En courant vers la rive, Louis se demandait comment il interpréterait ce qu’ils allaient découvrir. Un attroupement serait sans doute le signe d’une rixe entre mineurs. Une attaque de Cabralzinho se traduirait au contraire par des fuyards courant en tous sens. Une chose était difficile à imaginer, plus encore à expliquer : du haut du promontoire, ils distinguèrent clairement la ville avec, devant elle, son ponton. Vide. La Némésis avait disparu.

Gaborit n’en menait pas large, il se sentait responsable d’une catastrophe qu’il ne comprenait pas. Il expliqua que, comme tous les soirs, après la journée de chargement, il avait donné quartier libre à l’équipage. Tout le monde était allé à terre, à l’exception du matelot Kersaouen, resté pour monter la garde.

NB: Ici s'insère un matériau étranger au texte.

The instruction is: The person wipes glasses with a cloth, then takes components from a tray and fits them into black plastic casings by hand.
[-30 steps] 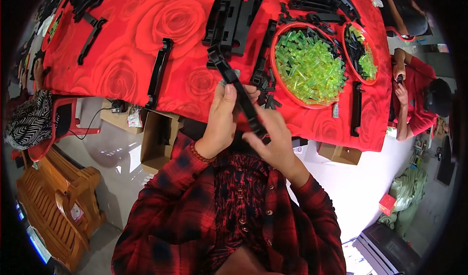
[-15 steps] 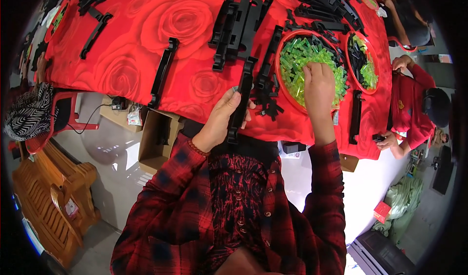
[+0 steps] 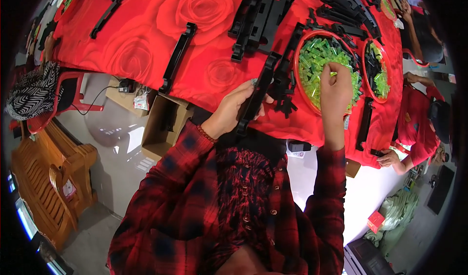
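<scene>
My left hand (image 3: 233, 108) is wrapped round a long, narrow black plastic bar (image 3: 262, 90), which is tilted over the table's near edge. Its upper end reaches toward a cluster of small black pieces (image 3: 284, 105). Over a red-rimmed basket (image 3: 297, 84) to the right, my right hand (image 3: 337, 87) has thumb and fingers pinched together, close above the heap of small translucent green strips (image 3: 319, 55). Whatever lies between those fingertips is too small or hidden to make out.
Several black bars (image 3: 258, 24) are bunched ahead, and a lone bar (image 3: 178, 58) lies to the left. A second red basket (image 3: 387, 87) holds black and green pieces. At the right a person in red (image 3: 414, 114) sits by the table. An open carton (image 3: 161, 133) stands below.
The whole view has shifted, so the table and baskets appear further right. My right hand's fingertips have drawn into a tighter pinch over the green strips. My left hand keeps hold of the bar.
</scene>
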Demonstrator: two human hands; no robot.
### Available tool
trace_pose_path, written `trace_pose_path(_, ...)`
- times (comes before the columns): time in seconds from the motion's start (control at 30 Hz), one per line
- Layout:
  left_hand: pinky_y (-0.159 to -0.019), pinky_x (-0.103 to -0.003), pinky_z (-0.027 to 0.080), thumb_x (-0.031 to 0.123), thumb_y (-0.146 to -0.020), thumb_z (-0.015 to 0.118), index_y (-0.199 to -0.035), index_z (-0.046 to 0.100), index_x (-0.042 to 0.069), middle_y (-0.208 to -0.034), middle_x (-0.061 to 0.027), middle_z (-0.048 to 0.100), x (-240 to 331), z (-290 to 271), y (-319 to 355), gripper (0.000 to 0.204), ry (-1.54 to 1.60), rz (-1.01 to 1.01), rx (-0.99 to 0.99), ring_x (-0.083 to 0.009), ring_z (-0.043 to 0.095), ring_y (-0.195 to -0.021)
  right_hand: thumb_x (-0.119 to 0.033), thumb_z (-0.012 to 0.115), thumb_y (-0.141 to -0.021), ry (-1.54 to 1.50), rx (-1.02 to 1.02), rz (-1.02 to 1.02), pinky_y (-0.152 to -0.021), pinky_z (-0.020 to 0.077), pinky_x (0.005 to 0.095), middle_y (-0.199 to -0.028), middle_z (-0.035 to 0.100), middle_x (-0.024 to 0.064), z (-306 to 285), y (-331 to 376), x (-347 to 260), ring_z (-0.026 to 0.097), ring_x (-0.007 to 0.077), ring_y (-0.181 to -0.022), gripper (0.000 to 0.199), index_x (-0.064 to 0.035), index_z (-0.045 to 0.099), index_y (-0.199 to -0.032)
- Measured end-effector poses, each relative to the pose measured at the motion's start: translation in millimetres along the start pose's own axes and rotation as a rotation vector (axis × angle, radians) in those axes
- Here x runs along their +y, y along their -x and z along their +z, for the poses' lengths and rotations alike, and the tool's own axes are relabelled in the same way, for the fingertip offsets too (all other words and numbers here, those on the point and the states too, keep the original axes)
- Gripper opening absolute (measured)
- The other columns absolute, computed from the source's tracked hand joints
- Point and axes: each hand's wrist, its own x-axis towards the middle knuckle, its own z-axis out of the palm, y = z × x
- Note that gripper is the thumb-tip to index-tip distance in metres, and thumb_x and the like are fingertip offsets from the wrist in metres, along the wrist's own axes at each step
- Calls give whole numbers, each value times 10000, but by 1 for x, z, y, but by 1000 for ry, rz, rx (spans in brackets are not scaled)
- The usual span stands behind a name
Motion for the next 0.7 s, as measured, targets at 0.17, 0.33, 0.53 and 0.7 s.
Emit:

Entendant les coups de feu, les marins avaient couru vers leur navire. Mais il était trop tard : la Némésis avait atteint le coude de la rivière et disparaissait derrière la végétation.

– Ça ne peut être que Cabral, déclara Félix.

Louis était stupéfait : son enfance avait été bercée de romans maritimes, de récits de piraterie. Mais de là à imaginer son propre bateau pris d’assaut par des bandits… Et dans un endroit aussi peu romanesque que le plan d’eau douce d’une rivière ! Pendant qu’il était à la chasse !

Il demanda à Félix :

– Le croyez-vous capable de descendre jusqu’à la mer ?

– Il doit avoir avec lui des hommes connaissant la rivière. Mais de vrais marins, sûrement pas. C’est la cargaison qui l’intéresse. Le bateau, il n’aura personne pour le manier.

– Que peut-il en faire ?

– Le plus probable est qu’il l’emmène un peu plus en aval. Il débarquera ce qui peut lui être utile. Le reste, il le détruira pour nous empêcher de le récupérer.